Single-fiber morphometry and spatial transcriptomics reveal selective oxidative muscle fiber atrophy in non-metastatic breast cancer

Cancer-related fatigue is the most common and persistent symptom in breast cancer, with fatigue reported up to 10 years post-diagnosis. Unlike many cancers, fatigue in breast cancer often arises during early-stage disease in the absence of cachexia. While many factors contribute to fatigue, the direct contribution of cancer-associated skeletal muscle pathology remains poorly understood. Here we analyzed pectoralis major muscle biopsies from individuals with non-metastatic breast cancer and non-cancer controls. Using single-fiber morphometry and spatial transcriptomics, we identified fiber-type-specific structural alterations and spatially localized transcriptional reprogramming within the muscle microenvironment. Single-fiber morphometry revealed selective atrophy of oxidative type I and type IIa muscle fibers, while glycolytic type IIx fibers were relatively preserved. Concordant spatial transcriptomic profiling revealed suppression of oxidative metabolic programs, evidence of mitochondrial dysfunction, and spatially localized catabolic signaling originating from intramuscular adipocytes.
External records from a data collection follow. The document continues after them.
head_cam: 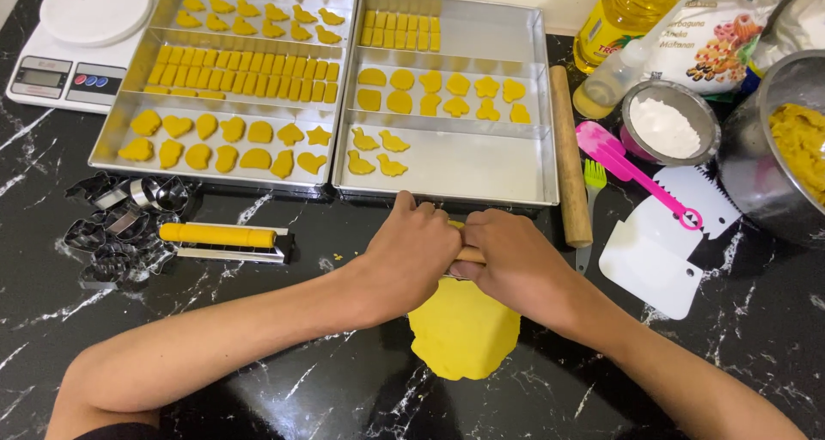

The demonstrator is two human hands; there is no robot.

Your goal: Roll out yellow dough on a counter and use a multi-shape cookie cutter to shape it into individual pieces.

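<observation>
Both-handed, roller (470,254) on dough (464,328)

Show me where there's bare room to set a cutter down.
Bare counter lies below the yellow dough sheet, between the forearms, and at far right under the white scraper. The right tray has empty floor. Crowded: the cutter pile, left.

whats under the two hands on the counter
A small wooden rolling pin, only a short piece showing between the left hand and right hand, over flattened yellow dough. The pin's ends and the dough's far edge are covered.
</observation>
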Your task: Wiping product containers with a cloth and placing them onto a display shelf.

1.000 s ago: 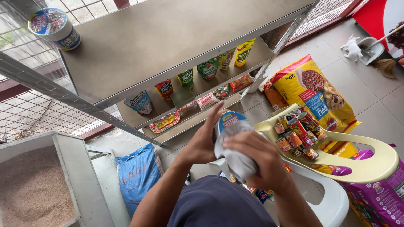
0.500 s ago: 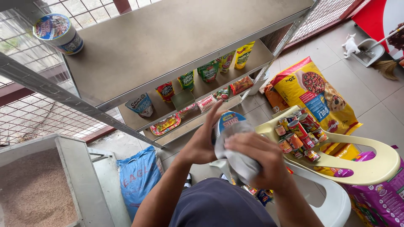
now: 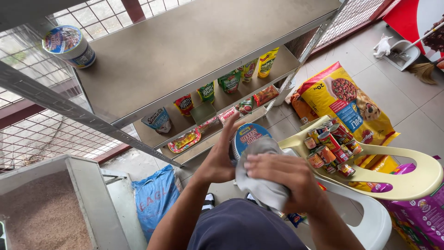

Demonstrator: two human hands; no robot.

This study introduces an integrated framework for profiling skeletal muscle architecture and spatially localized gene expression in surgically obtained muscle biopsies and represents the first application of spatial transcriptomics to human skeletal muscle from individuals with cancer. These findings demonstrate structural and metabolic remodeling of skeletal muscle in non-metastatic breast cancer and suggest targeting muscle metabolism represents a promising therapeutic strategy for cancer-related fatigue.